James H. DeVittorio, Ridgway, for appellant.
William P. DeLaney, Erie, for appellee.
Rowley, Del Sole and Montgomery, JJ. Rowley, J., files a concurring statement.
[ 373 Pa. Super. Page 516]
This direct appeal is taken from the judgment entered in the Court of Common Pleas of Elk County. The questions presented for review stem from the discharge of Appellee, Arthur Ott, by the Buehler Lumber Company while Appellee was under a five-year employment contract.*fn1 For the reasons which follow, we reverse and grant Appellant a new trial.
[ 373 Pa. Super. Page 517]
Buehler Lumber Company, through its president, offered Mr. Ott a written employment contract for employment at its plant. Under the terms of this contract, Mr. Ott was to serve as Plant Maintenance Supervisor for electrical and mechanical maintenance problems for a period of five years. In addition to the recitation of salary and benefits, the contract outlined various preventative and corrective maintenance plans to be implemented by Ott. His work was characterized as instructing, supervising, and participating in plant maintenance functions. Ott accepted employment under these terms.
Approximately seven weeks later, Ott received a written notice from Buehler that he was being temporarily terminated due to a lack of orders. Six months thereafter, during which time Ott received no information regarding when he would be returning to work, he commenced an action in the Court of Common Pleas of Elk County alleging he had been discharged without just cause and in violation of his employment contract.
Buehler Lumber Company answered the Complaint and admitted that a lack orders was one of numerous factors which caused the layoff of several Buehler employees. However, it further stated that its ultimate decision not to recall Ott was reasonably based upon his failure to perform and persistent failure to fulfill the express duties outlined in his employment contract.
Following a trial before a jury, a verdict was returned in favor of Ott.
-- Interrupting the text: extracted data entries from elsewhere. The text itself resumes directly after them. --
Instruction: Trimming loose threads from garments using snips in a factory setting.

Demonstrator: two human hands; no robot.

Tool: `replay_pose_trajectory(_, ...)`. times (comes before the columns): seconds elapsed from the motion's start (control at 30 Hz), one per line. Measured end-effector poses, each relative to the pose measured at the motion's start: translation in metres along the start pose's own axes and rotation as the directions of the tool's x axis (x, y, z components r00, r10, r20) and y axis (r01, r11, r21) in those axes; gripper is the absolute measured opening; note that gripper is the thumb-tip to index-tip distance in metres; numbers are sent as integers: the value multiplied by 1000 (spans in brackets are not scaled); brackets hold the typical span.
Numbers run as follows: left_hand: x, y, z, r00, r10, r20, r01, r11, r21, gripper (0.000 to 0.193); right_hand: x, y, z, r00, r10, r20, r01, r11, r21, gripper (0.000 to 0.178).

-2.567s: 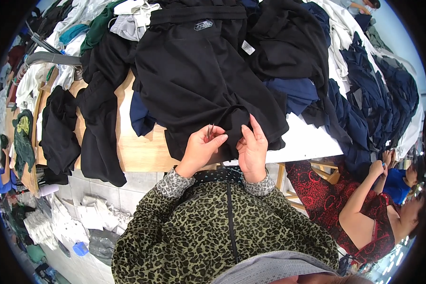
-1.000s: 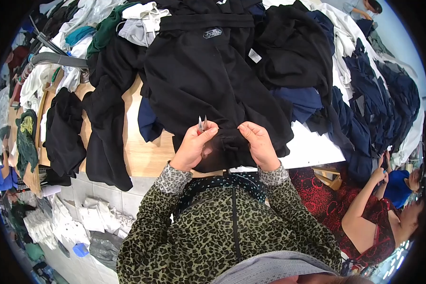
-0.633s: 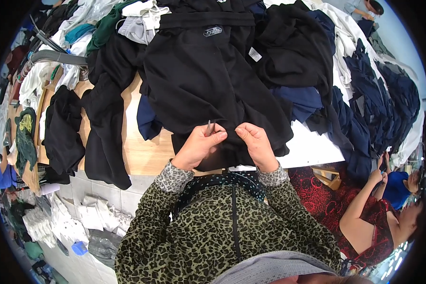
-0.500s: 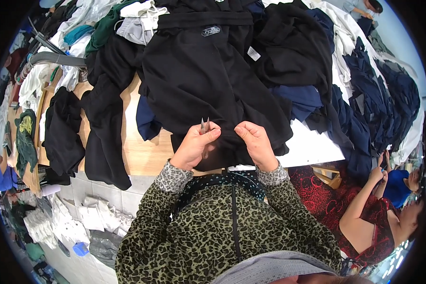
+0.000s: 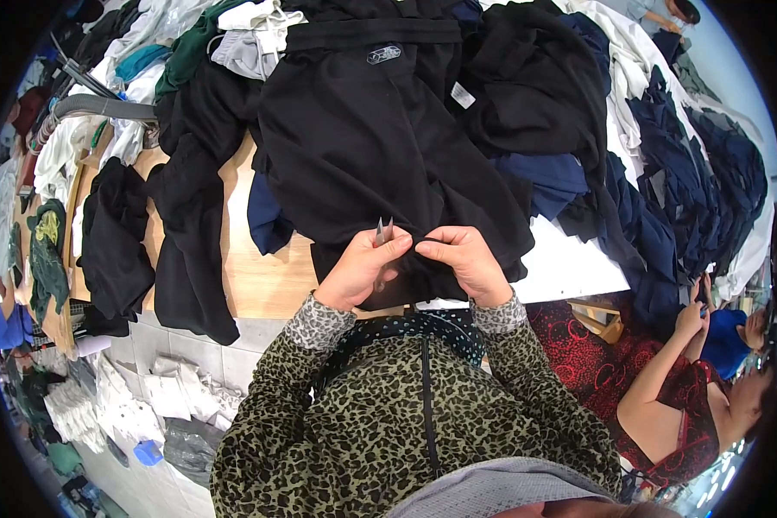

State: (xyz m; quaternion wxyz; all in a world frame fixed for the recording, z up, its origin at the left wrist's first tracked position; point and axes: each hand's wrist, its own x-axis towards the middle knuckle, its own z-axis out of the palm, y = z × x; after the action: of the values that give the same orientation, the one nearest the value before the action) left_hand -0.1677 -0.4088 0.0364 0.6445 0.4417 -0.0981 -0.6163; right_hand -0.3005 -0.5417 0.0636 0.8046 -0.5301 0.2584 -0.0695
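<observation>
A black garment with a wide waistband (image 5: 363, 129) lies spread in front of me on the table, its waistband at the far end and a small pale printed mark just below it. At its near edge my left hand (image 5: 363, 268) is closed, with thread snips (image 5: 383, 231) tucked in it, their two pointed blades sticking up past the thumb. That hand's thumb and forefinger also pinch the garment's edge. My right hand (image 5: 468, 262) pinches the same edge just beside it, thumb on top. The fingertips of both hands nearly meet; the handles of the snips are mostly hidden in my palm.
Black garments (image 5: 190, 233) hang over the table's near edge at left. More black cloth (image 5: 535, 86) with a white tag and navy cloth (image 5: 544, 183) lie at right. A grey hose (image 5: 104, 106) crosses the far left. A person in a red-patterned top (image 5: 639, 397) is close at right.
My two hands have come closer together at the garment's edge. The left hand, with the snips, has shifted slightly right; the right hand has shifted slightly left.
</observation>
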Motion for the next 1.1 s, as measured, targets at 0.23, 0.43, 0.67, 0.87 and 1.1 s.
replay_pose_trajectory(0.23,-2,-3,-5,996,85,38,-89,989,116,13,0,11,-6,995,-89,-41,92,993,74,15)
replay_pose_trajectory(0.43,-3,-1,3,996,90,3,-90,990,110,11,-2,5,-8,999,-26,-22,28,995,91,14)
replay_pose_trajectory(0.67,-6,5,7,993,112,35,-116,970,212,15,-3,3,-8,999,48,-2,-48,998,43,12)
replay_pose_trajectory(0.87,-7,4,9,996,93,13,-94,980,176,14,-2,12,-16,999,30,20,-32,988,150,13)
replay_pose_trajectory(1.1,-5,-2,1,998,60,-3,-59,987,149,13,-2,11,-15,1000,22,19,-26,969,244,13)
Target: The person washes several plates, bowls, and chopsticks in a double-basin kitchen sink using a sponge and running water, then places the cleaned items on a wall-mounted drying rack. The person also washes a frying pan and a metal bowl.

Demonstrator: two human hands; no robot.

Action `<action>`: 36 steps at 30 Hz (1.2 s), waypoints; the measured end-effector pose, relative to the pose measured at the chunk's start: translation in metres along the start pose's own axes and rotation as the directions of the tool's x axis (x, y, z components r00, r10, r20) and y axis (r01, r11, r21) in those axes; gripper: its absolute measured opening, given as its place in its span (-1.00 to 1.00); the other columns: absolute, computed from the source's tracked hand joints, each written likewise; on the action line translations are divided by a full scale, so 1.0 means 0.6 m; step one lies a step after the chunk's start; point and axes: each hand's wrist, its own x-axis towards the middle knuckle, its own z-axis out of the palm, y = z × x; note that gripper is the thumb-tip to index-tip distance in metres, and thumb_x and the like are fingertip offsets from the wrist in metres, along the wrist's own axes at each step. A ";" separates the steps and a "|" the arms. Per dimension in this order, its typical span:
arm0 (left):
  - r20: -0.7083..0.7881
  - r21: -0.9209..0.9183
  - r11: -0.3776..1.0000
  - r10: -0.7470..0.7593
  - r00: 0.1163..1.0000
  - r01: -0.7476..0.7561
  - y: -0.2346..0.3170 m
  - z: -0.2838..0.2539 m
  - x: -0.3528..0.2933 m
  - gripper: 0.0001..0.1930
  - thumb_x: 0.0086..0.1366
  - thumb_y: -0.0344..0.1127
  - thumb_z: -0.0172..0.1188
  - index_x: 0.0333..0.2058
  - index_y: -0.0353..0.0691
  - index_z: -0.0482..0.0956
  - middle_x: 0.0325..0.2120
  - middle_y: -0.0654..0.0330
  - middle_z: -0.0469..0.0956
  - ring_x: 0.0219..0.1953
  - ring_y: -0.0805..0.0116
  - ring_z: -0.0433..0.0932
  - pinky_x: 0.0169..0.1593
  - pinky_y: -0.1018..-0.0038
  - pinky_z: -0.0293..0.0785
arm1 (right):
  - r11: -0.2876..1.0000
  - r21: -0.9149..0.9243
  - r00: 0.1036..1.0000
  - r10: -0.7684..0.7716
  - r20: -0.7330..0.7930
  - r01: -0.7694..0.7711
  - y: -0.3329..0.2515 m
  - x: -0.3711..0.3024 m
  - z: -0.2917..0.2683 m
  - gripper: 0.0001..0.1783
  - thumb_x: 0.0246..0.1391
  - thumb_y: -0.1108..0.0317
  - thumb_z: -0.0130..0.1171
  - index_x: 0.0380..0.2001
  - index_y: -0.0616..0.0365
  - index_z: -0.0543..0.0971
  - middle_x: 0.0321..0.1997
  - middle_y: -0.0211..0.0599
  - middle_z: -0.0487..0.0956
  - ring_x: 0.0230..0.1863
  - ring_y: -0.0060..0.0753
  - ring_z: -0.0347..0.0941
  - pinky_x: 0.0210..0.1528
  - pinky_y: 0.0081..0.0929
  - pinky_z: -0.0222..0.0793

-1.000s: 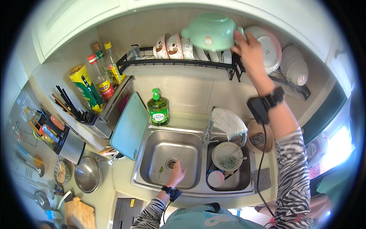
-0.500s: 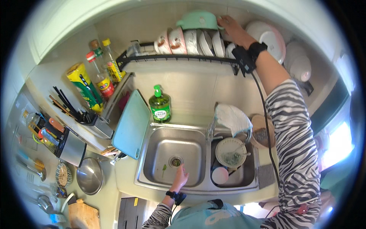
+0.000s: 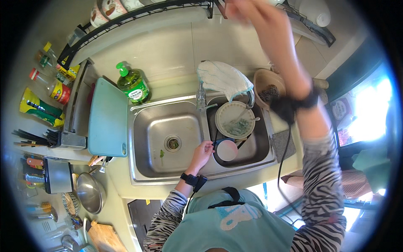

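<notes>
My left hand (image 3: 202, 155) is at the divider between the two sink basins, its fingers curled at the edge of a dark bluish thing (image 3: 220, 142) beside a small pinkish-white bowl (image 3: 227, 150). What its fingertips grip is hard to make out. Behind that bowl, in the right basin (image 3: 256, 145), stands a patterned bowl (image 3: 224, 110) with a spoon handle and greenish matter in it. My right hand (image 3: 256, 12) is raised at the top edge, in front of the dish rack (image 3: 168, 6); motion smears its fingers. Green bits lie in the left basin (image 3: 147, 126).
A white cloth (image 3: 224, 77) hangs over the faucet. To its right is a beige basket (image 3: 262, 80) with a scouring pad. A green soap bottle (image 3: 135, 86) and a blue cutting board (image 3: 108, 117) stand left. A cable hangs from my right wrist.
The view has tilted downward, so the green pot on the rack is out of sight. My right hand has left the pot's handle. My left hand has shifted right, from the left basin to the divider.
</notes>
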 end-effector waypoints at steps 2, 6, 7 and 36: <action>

Buehler then filed timely post-trial motions which were subsequently denied.
On appeal, Buehler Lumber Company maintains that the trial court erred when it instructed the jury that it must find both of the following circumstances as a condition precedent to a finding that Appellee's discharge by Appellant was justified: (1) that the employee's conduct was a breach of the employment contract, and (2) that an injury or loss to the business ...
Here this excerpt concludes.